The targets will hold a noon press conference at the state Capitol, but this afternoon's emergency meeting of the state election board will be Secretary of State Brian Kemp's show – an opportunity to explain why he's launched an investigation into the most prominent voter registration project of the 2014 election season.
Click here for the details gathered up by our AJC colleague Kristina Torres.
The board will gather in Room 341 of the Capitol, one of the building’s largest meeting spaces. But the meeting won’t be livestreamed – you’ll have to be present to win.
House Minority Leader Stacey Abrams, D-Atlanta, one of the organizers behind the New Georgia Project, says she’s not sure of the purpose of the meeting, which was called by Kemp.
“Given that we were not invited to the hearing, we’re not exactly sure what’s going to happen there. We were not notified, nor were we invited,” Abrams said. But the group, which continues to charge that Kemp’s subpoena is an attempt by the Republican office-holder to paralyze the voter registration effort, will have someone in the room to listen.
“The ball is in the secretary of state’s court,” said the Rev. Raphael Warnock, pastor of Ebenezer Baptist Church and another New Georgia organizer. “We continue to be concerned that a lot of the folks that we’ve registered we know are not on the rolls. That’s something someone needs to ask him about.”
Kemp's office said there was no need to extend an invitation to Abrams and her supporters because it is a public meeting that's been on the calendar since Monday.
Attorney David Worley, a long-time Democratic member of the election board, said he’ll be looking for Kemp to explain his actions.

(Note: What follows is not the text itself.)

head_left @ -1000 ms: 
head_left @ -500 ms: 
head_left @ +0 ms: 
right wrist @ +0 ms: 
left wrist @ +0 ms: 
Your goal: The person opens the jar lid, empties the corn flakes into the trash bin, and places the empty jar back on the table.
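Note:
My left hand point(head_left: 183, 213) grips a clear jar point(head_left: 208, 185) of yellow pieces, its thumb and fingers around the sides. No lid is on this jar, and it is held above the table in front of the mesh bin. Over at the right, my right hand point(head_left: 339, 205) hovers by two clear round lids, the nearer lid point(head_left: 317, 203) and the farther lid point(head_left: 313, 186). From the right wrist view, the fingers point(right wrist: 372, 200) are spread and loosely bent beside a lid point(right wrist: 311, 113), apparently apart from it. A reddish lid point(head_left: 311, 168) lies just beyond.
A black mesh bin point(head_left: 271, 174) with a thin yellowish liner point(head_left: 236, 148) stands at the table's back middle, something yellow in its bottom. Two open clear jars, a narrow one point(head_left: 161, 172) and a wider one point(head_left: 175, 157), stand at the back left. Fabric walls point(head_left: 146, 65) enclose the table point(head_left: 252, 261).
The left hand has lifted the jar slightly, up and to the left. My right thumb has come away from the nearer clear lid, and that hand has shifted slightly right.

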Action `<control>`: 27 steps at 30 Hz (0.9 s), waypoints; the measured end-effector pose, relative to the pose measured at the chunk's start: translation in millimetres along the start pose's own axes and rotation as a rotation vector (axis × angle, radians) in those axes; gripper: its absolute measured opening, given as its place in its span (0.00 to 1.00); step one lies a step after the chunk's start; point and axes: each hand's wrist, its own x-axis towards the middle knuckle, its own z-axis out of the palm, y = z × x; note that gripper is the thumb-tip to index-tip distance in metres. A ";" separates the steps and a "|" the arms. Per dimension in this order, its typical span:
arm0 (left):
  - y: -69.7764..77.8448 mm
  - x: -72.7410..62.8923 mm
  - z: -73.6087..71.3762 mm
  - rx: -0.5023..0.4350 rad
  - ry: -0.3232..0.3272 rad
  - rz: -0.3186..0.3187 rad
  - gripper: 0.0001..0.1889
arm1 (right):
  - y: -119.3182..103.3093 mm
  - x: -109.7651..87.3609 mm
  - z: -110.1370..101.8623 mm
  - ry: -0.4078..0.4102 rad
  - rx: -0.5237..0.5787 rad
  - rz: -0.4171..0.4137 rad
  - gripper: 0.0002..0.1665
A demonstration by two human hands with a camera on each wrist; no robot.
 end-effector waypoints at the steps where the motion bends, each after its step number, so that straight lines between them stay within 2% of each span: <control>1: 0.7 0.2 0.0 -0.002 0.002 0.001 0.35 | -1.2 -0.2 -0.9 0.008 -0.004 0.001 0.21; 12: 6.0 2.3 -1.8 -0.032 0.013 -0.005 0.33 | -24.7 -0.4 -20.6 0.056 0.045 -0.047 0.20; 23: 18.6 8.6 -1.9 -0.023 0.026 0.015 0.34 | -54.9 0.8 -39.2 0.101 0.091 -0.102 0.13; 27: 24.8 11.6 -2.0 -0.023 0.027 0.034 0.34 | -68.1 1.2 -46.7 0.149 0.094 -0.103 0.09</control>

“What I really want to know is, what are the facts that have lead to targeting the New Georgia project. It seems pretty clear that they’ve been targeted, and I want to know why,” Worley said. “And I want to know what is the fraud that supposedly is going on. Is it a small number of mistakes? What I want to know has not been clear from any of the news reports – how many irregularities are we talking about?”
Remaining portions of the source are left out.